08 January, 2006

Who will win the battle for online VOD?

With its VideoStore, Google is entering the video-on-demand business. Google will soon start offering, in the U.S., episodes of popular series, such as CSI, for $1.99 per episode. For $3.95 it will ofer NBA shows and for $0.99 it will offer TV shows. Customers will be able to pay via their credit card.

While being an early entrant, Google's decision for launching online video-on-demand (VOD), must have been accelerated by Apple's success with the videos it offers through the iTunes store. However, Google is taking a slightly different approach. As Apple offers videos for $1.99, the Google services will act as a marketplace and lets the content providers decide in what capacity and for how much they want to sell their content.

Two prerequisites for a successful VOD business, as cable operators for example have learnt, are proven and user-friendly technology, but also a strong relationship with the content owners. Content owners - especially the Hollywood studios, the major broadcast networks, TV producers and the large music labels - tend to have a strong bargaining power in the content value chain.

There are three reasons to believe that Google can surpass Apple's video success:
  • Its marketplace is more attractive to content owners
  • Google has a far wider reach: Google is globally the third most visited English language site, while Apple is number 24, according to Alexa; this will attract more visitors to the VideoStore and it will also appeal to content owners
  • Google has compelling video search engine
 
True, Google's product range does not comprise the excellently selling iPod video, but one may assume consumers won't make a quick shift in their behavior in terms of watching videos: the TV set or even a PC monitor are much more suitable for watching video than handhelds ever will be, at least in the foreseeable future.

The next question is: how will Google's (and Apple's) move affect the traditional distributors of video? For sure, the videotheque business is doomed, but how will operators (cable, satellite, DSL etc.) be affected? As long as consumer prefer watching video over their TV (and consumers love their TVs, as demonstrated by the hours they continue spending watching TV and they intend to do so, as the sales of flat-screen TVs shows) and there are no user-friendly solutions for beaming video from their PCs to their TVs , the role of these operators won't change too much.
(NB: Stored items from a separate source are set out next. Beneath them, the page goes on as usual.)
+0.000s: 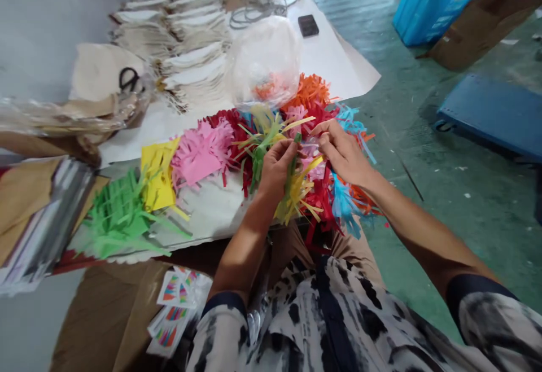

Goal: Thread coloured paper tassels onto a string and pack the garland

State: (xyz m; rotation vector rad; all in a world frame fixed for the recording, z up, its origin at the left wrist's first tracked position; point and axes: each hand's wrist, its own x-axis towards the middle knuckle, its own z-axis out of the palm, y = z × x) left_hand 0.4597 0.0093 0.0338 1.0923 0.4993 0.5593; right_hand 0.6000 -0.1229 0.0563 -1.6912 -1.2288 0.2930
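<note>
My left hand (276, 170) is closed in a pinch on a green and yellow paper tassel (292, 194), whose cut strips hang down below the fingers. Close by on the right, my right hand (344, 153) has its thumb and fingertips pressed together; whatever they pinch is too small to name. Around both hands lies a heap of fringed tissue paper in red, pink, blue and orange (311, 92). Left of it are pink fringed paper (203, 152), yellow paper (160, 174) and green fringed paper (121, 211) on the table.
Stacks of cream-coloured pieces (195, 50) stand at the back, near a clear plastic bag (265, 61), a dark phone-like object (308, 25) and black scissors (129, 79). Packaged sheets (51, 214) lie at the left edge. Blue crates (427, 8) and a blue platform (495, 112) are on the floor.
</note>
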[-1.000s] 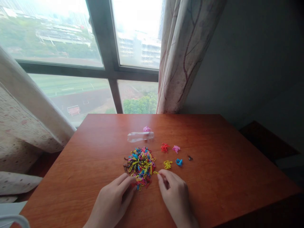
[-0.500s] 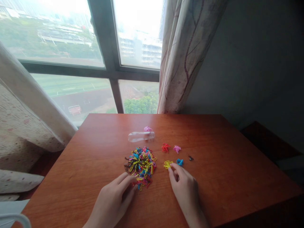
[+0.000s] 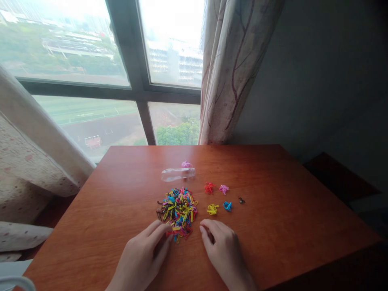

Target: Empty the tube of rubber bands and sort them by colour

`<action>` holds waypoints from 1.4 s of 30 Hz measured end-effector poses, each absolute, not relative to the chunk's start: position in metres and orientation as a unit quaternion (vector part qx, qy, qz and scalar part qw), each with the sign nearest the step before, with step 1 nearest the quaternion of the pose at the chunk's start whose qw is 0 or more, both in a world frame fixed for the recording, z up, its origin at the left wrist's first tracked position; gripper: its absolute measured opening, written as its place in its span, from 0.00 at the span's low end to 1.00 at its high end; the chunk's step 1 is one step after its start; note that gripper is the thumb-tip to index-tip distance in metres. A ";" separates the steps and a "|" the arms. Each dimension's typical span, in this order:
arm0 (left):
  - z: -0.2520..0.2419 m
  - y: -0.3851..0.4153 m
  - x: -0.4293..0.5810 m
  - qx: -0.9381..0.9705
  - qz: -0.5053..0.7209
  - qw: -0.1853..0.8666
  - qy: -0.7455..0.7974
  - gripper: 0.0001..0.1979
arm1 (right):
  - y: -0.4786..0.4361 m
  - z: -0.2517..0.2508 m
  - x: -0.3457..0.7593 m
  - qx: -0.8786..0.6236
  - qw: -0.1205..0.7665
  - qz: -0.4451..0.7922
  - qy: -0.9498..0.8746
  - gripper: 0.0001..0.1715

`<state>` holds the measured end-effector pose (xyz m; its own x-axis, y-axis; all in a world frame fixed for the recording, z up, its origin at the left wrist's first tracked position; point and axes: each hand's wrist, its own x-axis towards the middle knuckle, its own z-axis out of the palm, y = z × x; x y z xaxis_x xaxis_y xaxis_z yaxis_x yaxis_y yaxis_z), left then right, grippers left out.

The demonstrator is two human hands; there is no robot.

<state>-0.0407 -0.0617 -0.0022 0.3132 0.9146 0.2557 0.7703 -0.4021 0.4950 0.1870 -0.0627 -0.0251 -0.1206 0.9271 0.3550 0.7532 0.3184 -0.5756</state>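
A heap of small, many-coloured rubber bands (image 3: 178, 208) lies in the middle of the wooden table. At its near left edge my left hand (image 3: 144, 252) has thumb and forefinger closed around a red rubber band (image 3: 169, 233). Just right of the heap is my right hand (image 3: 222, 246), with thumb and forefinger slightly apart and nothing visible between them. Beyond that hand are sorted little piles: yellow bands (image 3: 212, 209), blue bands (image 3: 227, 206), red bands (image 3: 209, 187) and pink bands (image 3: 224, 189). A small black band (image 3: 241, 200) lies at the far right.
Behind the heap a clear plastic bottle (image 3: 177, 174) lies on its side, with a pink object (image 3: 186, 164) behind it. The table (image 3: 287, 218) reaches a window and a curtain (image 3: 233, 81). A white curved object (image 3: 18, 281) shows at bottom left.
My right hand has moved left and toward me, off the yellow bands to beside the heap. My left hand stays at the heap. The whole view has shifted slightly.
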 end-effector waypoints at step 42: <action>0.002 -0.060 -0.022 0.804 0.173 0.117 0.557 0.11 | -0.063 -0.023 0.186 -0.560 0.323 0.170 -0.743 0.10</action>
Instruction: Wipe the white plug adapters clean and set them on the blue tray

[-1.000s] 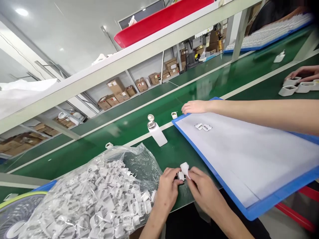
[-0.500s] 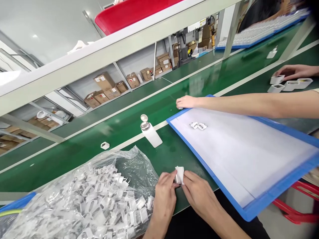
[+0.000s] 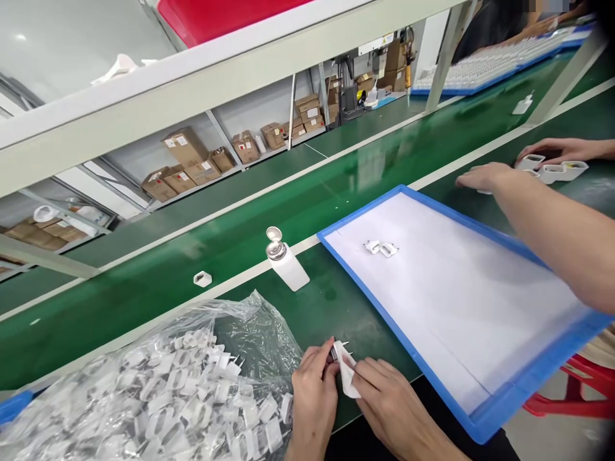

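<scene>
My left hand (image 3: 314, 387) pinches a small white plug part (image 3: 336, 351) with two thin metal pins pointing right; fingers hide much of it. My right hand (image 3: 391, 400) has its fingers closed on a folded white wipe (image 3: 346, 374), which lies against the plug part. Left of my hands, a clear plastic bag (image 3: 262, 314) holds many loose white plug parts (image 3: 192, 390). A white pump bottle (image 3: 291, 269) with its metal lid flipped up stands beyond my hands. Two plug parts (image 3: 382, 248) rest on the blue-edged white tray (image 3: 432, 288) to the right.
A co-worker's forearm (image 3: 542, 224) reaches over the tray's far right side, near white housings (image 3: 560, 169). One white housing (image 3: 202, 279) sits on the green conveyor belt (image 3: 240, 246). A red stool (image 3: 567, 387) stands at lower right.
The wipe has unfolded downward against the plug part, whose pins now show. A co-worker's hand has drawn back from the belt by the tray's far corner to the right.
</scene>
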Demonstrator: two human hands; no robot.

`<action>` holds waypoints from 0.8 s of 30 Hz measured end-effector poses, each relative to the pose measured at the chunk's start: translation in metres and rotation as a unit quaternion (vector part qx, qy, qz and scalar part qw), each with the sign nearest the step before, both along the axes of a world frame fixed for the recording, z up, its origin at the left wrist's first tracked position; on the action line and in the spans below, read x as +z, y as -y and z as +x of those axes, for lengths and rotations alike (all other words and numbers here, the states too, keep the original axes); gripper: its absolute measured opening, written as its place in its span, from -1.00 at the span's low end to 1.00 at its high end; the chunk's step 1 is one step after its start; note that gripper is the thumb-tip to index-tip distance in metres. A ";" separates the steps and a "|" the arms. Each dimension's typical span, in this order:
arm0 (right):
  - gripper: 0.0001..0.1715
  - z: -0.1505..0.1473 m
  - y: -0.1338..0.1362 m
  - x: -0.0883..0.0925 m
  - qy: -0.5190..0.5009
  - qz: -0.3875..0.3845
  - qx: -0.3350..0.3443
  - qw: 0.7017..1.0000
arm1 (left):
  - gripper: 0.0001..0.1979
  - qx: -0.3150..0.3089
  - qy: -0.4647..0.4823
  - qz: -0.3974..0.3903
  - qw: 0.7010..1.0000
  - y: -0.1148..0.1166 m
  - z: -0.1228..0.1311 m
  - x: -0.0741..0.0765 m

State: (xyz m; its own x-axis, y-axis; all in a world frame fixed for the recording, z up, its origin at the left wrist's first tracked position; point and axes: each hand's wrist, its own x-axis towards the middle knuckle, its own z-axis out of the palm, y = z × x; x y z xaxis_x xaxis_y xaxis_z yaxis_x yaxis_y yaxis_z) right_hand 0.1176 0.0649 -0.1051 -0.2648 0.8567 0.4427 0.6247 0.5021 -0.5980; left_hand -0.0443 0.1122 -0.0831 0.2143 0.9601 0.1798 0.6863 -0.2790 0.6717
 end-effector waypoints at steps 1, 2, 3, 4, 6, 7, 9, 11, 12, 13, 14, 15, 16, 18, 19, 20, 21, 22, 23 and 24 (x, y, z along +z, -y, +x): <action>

Operators are in a race to continuously increase the speeds of their Internet access products, making it easier for customers to download videos. At the same time the price of broadband keeps dropping.

It seems to me that the speed at which Google and the like are growing the value they add to customers in terms of what they can get online, is by no means being matched by the operators. Will there in the future be a different role for operators other than offering a commodity called Internet access?